Labor party head Yacimovich says she doesn't want you to waste your vote, insists she can be Israel next prime minister.

Yacimovich gives out balloons to preschool kids oin TA 370 (photo credit: LAHAV HARKOV)
Yacimovich gives out balloons to preschool kids oin TA 370
(photo credit: LAHAV HARKOV)
Shelly has big dreams, and she doesn't want you to waste your vote. That was the message Labor Party head Shelly Yacimovich repeated as she arrived at the voting station on Geula Street in Tel Aviv on Tuesday morning, not far from her Tel Aviv home.
“It's not only a dream, we can change the leadership of this country. Just a few mandates and Bibi will not be prime minister and we can have a normal country,” Yacimovich said, boxed in by a phalanx of journalists on one side and about a dozen teenage supporters cheering “Shelly prime minister”, all of them suffering from a serious case of election day fever.
“We can have a just country, a just economy. Bibi is weak today, and a few mandates here or there and he wont be able to be prime minister, this vote is so important!”
Yacimovich also repeated her call for leftist supporters to avoid voting for small parties that are unlikely to pass the voting threshold, saying “those who are going to vote for parties that wont pass the threshold should know that they are voting for Bibi and Lieberman. Every election there are very hip, trendy, cool parties, and people vote for them and then they realize afterwards what they did.”
She also said that she estimated that some 47% of undecided voters will vote for Labor, an assessment she said was based in large part on phone calls made by party activists to voters last night.
For a party that once dominated the Israeli political scene, the atmosphere outside the voting station was underwhelming – a group of around two dozen teenage supporters dancing to Mizrachi club music and chanting “revolution” for a few seconds at a time, while a slow trickle of pedestrians made their way past the celebration and the voting site.
Click for full JPost coverage
Click for full JPost coverage
One reporter remarked “this is all they could get on election day? Some high school kids and the “Tahrir Square” music?”
The scene inside was more hectic, where Shelly climbed the stairs to the voting station on the second floor of a high school, where she entered a classroom to the flashes of a battalion of Israeli cameramen, some of whom appeared very close to coming to blows.
Shelly coyly said she would not show which party she's voting for, only that the initials (“emet” or truth in Hebrew) “spell the opposite of lie”.

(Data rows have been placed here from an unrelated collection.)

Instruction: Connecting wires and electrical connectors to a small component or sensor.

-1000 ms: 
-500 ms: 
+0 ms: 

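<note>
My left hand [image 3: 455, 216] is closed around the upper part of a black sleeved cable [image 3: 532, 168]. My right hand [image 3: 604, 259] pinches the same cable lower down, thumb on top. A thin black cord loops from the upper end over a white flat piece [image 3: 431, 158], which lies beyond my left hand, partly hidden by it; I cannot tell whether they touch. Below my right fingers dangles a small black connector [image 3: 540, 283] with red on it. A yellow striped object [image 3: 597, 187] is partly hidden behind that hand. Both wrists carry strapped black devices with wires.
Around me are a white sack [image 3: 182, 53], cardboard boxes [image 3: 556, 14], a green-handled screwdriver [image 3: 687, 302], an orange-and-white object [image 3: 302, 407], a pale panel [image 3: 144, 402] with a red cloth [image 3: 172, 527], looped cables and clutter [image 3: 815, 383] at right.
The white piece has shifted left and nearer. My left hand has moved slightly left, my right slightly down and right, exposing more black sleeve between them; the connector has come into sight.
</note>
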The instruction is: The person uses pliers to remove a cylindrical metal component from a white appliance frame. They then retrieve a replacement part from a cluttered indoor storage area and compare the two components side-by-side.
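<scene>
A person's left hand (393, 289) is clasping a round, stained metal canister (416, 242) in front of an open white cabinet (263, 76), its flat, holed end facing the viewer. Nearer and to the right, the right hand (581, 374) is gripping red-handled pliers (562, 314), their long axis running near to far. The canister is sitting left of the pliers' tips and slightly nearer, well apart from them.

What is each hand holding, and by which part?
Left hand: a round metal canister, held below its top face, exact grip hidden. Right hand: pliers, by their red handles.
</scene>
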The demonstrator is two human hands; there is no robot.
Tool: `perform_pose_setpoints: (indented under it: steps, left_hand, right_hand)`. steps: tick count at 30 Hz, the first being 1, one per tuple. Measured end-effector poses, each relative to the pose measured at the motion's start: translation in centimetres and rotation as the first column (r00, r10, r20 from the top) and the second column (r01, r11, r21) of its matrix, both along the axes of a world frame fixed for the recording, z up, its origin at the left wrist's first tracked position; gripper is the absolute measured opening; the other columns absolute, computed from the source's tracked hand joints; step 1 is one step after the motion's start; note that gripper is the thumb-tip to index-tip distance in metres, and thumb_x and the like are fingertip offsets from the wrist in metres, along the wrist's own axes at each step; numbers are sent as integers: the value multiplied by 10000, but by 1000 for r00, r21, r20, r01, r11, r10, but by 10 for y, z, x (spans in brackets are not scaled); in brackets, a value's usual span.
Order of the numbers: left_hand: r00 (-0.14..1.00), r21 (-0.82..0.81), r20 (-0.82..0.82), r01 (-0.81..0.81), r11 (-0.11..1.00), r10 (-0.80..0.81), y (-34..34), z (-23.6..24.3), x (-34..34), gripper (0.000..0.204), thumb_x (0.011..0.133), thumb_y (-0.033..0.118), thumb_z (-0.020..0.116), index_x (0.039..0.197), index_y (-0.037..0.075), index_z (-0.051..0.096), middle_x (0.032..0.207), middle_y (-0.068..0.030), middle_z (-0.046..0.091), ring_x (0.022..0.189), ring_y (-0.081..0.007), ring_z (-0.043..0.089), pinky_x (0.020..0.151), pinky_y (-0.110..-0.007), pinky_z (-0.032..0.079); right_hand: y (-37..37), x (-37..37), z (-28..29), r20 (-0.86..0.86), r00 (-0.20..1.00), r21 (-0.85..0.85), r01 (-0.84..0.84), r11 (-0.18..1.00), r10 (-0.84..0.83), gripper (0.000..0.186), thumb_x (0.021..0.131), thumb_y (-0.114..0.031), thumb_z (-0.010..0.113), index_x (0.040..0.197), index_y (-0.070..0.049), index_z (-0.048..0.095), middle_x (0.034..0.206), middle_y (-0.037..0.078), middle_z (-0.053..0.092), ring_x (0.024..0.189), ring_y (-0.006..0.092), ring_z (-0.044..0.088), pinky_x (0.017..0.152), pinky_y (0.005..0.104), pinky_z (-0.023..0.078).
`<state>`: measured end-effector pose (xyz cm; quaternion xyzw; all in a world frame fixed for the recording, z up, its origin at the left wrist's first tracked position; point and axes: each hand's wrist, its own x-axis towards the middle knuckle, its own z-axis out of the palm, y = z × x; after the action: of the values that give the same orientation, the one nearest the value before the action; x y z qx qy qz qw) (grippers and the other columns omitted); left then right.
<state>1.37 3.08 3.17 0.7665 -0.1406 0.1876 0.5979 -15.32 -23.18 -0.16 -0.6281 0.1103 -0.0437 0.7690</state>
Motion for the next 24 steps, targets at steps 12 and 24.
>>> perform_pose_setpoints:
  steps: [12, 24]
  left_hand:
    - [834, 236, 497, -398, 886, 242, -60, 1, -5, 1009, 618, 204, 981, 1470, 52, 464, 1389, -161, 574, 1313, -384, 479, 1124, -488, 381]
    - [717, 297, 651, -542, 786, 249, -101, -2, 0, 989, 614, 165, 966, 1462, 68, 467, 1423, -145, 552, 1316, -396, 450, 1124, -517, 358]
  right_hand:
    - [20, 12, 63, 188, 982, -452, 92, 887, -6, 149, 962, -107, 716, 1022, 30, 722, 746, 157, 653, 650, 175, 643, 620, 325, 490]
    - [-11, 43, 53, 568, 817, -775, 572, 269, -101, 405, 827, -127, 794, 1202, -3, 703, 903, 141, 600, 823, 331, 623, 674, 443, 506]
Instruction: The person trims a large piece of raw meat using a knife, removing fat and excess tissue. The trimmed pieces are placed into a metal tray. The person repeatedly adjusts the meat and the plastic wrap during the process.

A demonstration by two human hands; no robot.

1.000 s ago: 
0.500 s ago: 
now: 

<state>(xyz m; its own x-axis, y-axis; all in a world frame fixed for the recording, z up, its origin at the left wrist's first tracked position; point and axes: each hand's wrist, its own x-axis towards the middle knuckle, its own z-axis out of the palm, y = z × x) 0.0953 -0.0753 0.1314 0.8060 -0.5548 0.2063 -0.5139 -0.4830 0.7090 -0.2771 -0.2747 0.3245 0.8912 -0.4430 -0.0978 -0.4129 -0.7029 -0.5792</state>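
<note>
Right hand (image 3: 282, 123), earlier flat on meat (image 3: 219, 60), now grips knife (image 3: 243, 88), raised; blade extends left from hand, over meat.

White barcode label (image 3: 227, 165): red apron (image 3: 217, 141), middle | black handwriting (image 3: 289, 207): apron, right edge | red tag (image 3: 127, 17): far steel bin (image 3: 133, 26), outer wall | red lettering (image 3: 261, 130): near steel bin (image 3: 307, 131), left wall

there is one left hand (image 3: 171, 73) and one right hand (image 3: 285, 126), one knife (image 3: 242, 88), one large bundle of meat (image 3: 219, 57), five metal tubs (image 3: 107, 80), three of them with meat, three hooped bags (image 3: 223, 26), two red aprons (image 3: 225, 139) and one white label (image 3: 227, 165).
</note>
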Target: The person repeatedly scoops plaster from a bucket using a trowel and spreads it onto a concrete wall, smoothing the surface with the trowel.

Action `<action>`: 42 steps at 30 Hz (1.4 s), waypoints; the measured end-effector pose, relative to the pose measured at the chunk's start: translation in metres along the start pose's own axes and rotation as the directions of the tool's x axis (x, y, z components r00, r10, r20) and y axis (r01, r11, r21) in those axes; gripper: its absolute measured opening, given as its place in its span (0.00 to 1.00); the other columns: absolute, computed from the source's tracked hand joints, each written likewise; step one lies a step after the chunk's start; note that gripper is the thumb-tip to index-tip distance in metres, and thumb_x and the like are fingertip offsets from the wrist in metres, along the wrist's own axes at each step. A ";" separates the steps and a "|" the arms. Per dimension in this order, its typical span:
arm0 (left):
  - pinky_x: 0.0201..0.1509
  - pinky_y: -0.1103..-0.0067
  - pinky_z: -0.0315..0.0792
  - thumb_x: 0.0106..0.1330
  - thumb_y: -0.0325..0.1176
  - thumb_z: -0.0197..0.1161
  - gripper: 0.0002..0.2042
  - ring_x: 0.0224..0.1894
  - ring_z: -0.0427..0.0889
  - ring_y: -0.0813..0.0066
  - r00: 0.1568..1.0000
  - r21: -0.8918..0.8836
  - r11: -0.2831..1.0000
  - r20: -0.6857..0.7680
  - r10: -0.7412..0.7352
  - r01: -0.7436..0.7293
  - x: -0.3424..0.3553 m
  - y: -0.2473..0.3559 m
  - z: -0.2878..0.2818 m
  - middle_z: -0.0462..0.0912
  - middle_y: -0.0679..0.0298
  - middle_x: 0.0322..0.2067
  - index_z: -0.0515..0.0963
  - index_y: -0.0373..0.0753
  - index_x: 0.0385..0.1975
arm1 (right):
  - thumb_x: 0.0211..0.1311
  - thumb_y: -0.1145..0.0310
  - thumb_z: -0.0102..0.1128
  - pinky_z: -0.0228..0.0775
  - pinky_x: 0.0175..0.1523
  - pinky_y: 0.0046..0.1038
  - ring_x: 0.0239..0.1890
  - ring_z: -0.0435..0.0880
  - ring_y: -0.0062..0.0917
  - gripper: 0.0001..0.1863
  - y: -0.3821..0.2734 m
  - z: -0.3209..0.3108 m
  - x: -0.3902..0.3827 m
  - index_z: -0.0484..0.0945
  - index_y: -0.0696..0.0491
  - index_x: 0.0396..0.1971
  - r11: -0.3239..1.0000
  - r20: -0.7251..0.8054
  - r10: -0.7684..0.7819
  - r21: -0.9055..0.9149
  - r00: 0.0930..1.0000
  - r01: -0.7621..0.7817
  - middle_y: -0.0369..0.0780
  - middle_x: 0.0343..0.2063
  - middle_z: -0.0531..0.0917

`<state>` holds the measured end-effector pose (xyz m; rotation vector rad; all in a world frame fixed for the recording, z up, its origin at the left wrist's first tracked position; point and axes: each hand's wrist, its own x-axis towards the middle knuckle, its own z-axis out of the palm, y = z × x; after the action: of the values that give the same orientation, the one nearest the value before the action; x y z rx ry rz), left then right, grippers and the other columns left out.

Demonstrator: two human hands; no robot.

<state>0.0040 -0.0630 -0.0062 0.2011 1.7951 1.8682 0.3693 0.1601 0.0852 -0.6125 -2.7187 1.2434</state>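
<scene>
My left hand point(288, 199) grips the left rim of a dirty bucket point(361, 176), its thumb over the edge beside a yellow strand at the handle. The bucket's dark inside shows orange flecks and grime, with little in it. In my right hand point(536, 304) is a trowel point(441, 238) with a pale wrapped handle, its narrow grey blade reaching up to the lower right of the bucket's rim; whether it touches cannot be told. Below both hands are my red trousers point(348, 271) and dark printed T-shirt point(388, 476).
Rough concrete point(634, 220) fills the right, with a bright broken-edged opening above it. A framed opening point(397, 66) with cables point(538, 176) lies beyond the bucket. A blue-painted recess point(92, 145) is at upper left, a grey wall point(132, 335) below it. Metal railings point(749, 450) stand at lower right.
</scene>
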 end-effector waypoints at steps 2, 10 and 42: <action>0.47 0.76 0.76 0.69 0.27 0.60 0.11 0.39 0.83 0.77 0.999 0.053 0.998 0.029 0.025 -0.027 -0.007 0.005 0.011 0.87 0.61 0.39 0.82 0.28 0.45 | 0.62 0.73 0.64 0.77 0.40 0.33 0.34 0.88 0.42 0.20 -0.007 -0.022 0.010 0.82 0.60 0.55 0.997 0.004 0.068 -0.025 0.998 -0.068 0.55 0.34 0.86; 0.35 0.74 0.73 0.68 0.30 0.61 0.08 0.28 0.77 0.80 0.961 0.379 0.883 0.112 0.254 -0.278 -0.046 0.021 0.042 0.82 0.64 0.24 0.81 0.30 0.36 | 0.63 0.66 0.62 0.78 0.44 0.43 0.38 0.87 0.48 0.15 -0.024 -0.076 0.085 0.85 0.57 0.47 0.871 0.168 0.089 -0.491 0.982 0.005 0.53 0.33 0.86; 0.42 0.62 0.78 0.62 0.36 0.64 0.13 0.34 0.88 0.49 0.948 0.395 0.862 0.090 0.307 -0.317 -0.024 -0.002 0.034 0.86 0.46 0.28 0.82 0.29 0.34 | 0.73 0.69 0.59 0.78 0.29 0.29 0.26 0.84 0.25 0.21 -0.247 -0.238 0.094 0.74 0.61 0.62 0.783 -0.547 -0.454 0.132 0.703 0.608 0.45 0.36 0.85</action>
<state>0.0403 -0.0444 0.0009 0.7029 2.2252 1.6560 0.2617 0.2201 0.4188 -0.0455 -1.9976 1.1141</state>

After she jokingly asked the cameramen “can I vote now” she dropped her card in the slot and filed out, making her way to an appearance at Givat Brenner and later, to the Reading power station, where she will visit activists riding around in the party's “undecided voters” bus. The party says the bus will visit cafes and sites where Israelis are taking the day off and implore them to vote Labor, and presumably, to not “waste” their votes on smaller parties.